We have recently seen an upsurge in Dhaka traffic after reopening of schools. Why can we not popularise school buses in Bangladesh?
In Bangladesh, schools have been set up in an unplanned manner. In other countries when you set up a neighbourhood, there must be a space for a school. And children from only that neighbourhood can study there. All children can walk to their school and children from all social strata can attend their local schools. Buses are provided for children who live 15-20 minutes away.
In Bangladesh, one student comes to school from Uttara, while another attends the same school from Naraynganj. How do you solve this issue? Without introducing school zoning, school buses will not be sustainable.
Will metro rail stations add to Dhaka's traffic woes?

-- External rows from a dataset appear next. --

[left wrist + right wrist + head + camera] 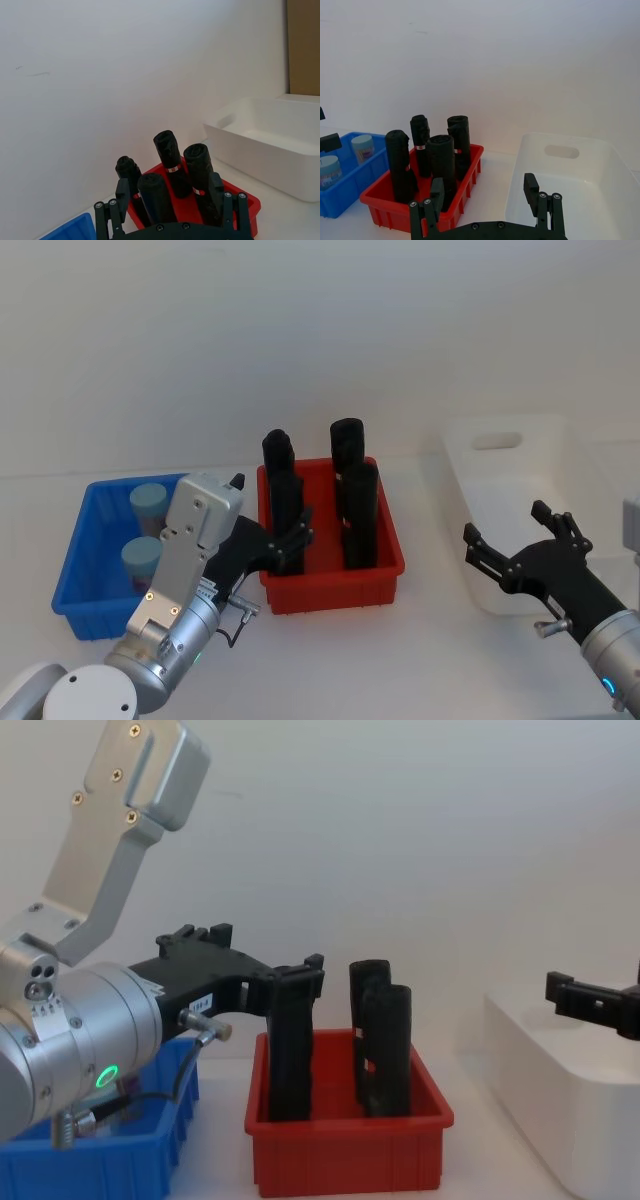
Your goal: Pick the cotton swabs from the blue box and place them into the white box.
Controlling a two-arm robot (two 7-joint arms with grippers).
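Two clear round tubs of cotton swabs [150, 503] stand in the bright blue ribbed plastic box [75, 545], while the left gripper [169, 181] and the right gripper [508, 525] are both spread wide and hold nothing.

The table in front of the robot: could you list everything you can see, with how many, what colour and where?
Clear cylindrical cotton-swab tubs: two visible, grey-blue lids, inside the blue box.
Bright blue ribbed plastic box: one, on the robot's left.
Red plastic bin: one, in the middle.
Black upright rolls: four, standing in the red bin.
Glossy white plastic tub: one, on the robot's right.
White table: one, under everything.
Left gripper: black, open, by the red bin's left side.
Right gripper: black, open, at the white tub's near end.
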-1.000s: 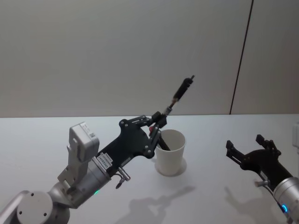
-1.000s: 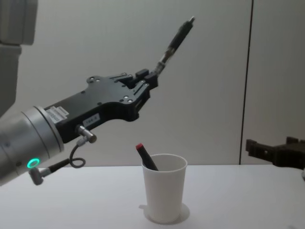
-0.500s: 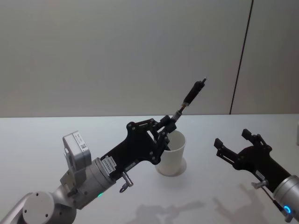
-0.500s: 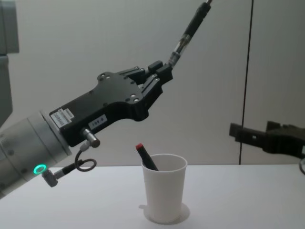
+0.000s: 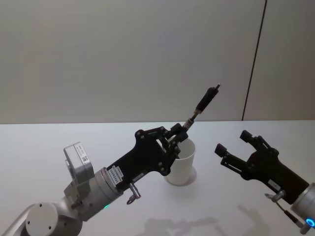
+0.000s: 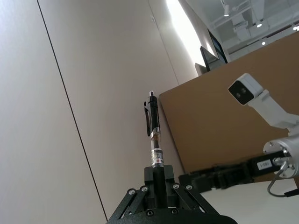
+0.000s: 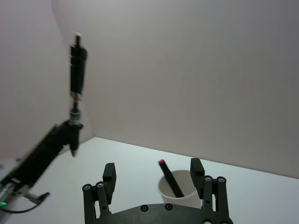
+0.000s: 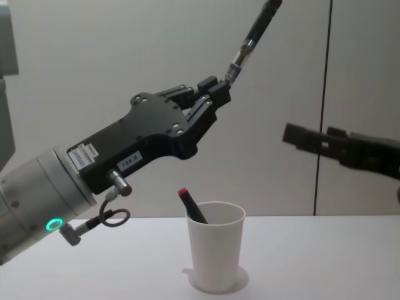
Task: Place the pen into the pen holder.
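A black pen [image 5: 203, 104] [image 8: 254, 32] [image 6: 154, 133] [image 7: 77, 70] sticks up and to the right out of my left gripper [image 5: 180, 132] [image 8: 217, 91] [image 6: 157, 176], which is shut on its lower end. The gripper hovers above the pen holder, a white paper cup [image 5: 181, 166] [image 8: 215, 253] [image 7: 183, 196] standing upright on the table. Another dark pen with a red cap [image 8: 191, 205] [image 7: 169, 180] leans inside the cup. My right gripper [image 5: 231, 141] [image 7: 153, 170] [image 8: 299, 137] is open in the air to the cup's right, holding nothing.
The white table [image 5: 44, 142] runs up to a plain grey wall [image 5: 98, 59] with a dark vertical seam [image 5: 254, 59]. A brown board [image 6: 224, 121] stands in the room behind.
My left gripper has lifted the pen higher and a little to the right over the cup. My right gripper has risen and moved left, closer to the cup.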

These stations will be traffic bottlenecks. When a bus takes on or unloads passengers, it blocks up a lane anyway. Then rickshaws and other vehicles also flock to these places in search of passengers, further shrinking the road.
Metro rail stations will draw huge crowds. 500 people will descend at one time. Rickshaws and other ride providers will just stay there in search of passengers. In Pakistan, they have given the feeder roads [a road that serves as a traffic feeder to a more important road] to their metro authority to set up shuttle services. This will increase the core ridership. In one ticket they can go from their home to their destination with a shuttle providing pick up and drop off facilities.
Public transports never stop while vehicles like rickshaws sit around a lot. So if we can introduce a public microbus shuttle service for the metro rail it will not sit around. That is why public transports are so highly rated all over the world.
Nasif Tanjim transcribed the interview.